__INSTRUCTIONS FOR THE TASK__. Reproduce nothing beyond the line containing "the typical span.". From the first line of the data below down to it, copy each line exactly, without the pictures.

——————————

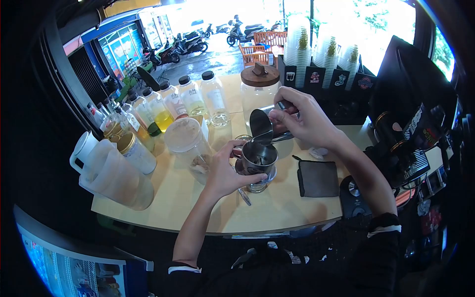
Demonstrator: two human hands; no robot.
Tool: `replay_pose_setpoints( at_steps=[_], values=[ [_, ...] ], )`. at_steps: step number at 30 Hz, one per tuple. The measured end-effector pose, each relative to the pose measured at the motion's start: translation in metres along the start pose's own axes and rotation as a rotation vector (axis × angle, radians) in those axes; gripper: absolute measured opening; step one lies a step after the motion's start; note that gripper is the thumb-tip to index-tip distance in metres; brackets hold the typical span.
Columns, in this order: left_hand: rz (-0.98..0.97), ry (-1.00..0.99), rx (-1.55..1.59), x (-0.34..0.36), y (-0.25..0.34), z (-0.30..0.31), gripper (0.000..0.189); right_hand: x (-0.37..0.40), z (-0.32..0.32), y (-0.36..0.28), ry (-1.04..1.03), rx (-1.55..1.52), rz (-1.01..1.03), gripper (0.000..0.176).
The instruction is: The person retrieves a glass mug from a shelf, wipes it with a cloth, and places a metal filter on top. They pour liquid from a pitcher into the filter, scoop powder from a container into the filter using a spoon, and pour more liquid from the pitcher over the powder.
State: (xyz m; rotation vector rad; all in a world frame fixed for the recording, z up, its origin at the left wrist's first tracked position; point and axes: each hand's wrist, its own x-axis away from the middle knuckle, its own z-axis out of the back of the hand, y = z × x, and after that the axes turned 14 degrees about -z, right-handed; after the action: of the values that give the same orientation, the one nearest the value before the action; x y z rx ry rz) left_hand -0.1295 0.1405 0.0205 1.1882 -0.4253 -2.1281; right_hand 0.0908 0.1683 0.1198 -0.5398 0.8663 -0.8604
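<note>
My left hand (231, 171) wraps round a small steel cup (261, 157), thumb across its front. Right under the cup is a clear glass (257, 187) with a flared rim. My right hand (303, 118) is closed on a steel pitcher (261, 126), which is tipped so that its dark mouth faces the cup, its lower lip right at the cup's rim. A thin metal piece (282, 137) sticks out below my right fingers. On the table by the glass lies a small slim object (244, 197).
A lidded clear jar (188, 143) stands left of my hand, with pitchers (118, 173) farther left. Bottles (190, 96) line the back, beside a wood-lidded jar (260, 76). At right lie a folded dark cloth (317, 178) and a round-topped black device (354, 190). Stacked cups (299, 44) rise behind.
</note>
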Motion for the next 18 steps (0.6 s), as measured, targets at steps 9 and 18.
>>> replay_pose_setpoints(
  at_steps=[9,18],
  values=[
    [-0.127,0.138,-0.110,0.005,-0.004,-0.004,0.078,0.008,0.008,0.005,0.072,-0.078,-0.064,0.017],
    [-0.260,0.228,-0.292,0.007,-0.006,-0.011,0.077,0.020,0.015,-0.012,0.046,-0.016,-0.069,0.019]
  ],
)
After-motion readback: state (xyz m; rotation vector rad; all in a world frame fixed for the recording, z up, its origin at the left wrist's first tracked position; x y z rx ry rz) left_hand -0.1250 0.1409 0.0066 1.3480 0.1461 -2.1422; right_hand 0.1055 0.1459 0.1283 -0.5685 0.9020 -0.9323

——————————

__EXPECTED ANSWER__.
Demonstrator: two human hands; no robot.
Tool: `replay_pose_setpoints( at_steps=[_], values=[ [_, ...] ], )`. at_steps: step number at 30 Hz, one per tuple. The measured end-effector pose, each relative to the pose measured at the motion's start: translation in metres along the start pose's own axes and rotation as a rotation vector (axis × angle, radians) in those axes; gripper: absolute measured opening; step one lies a step after the motion's start; note that gripper is the thumb-tip to index-tip distance in metres; brackets hold the typical span.

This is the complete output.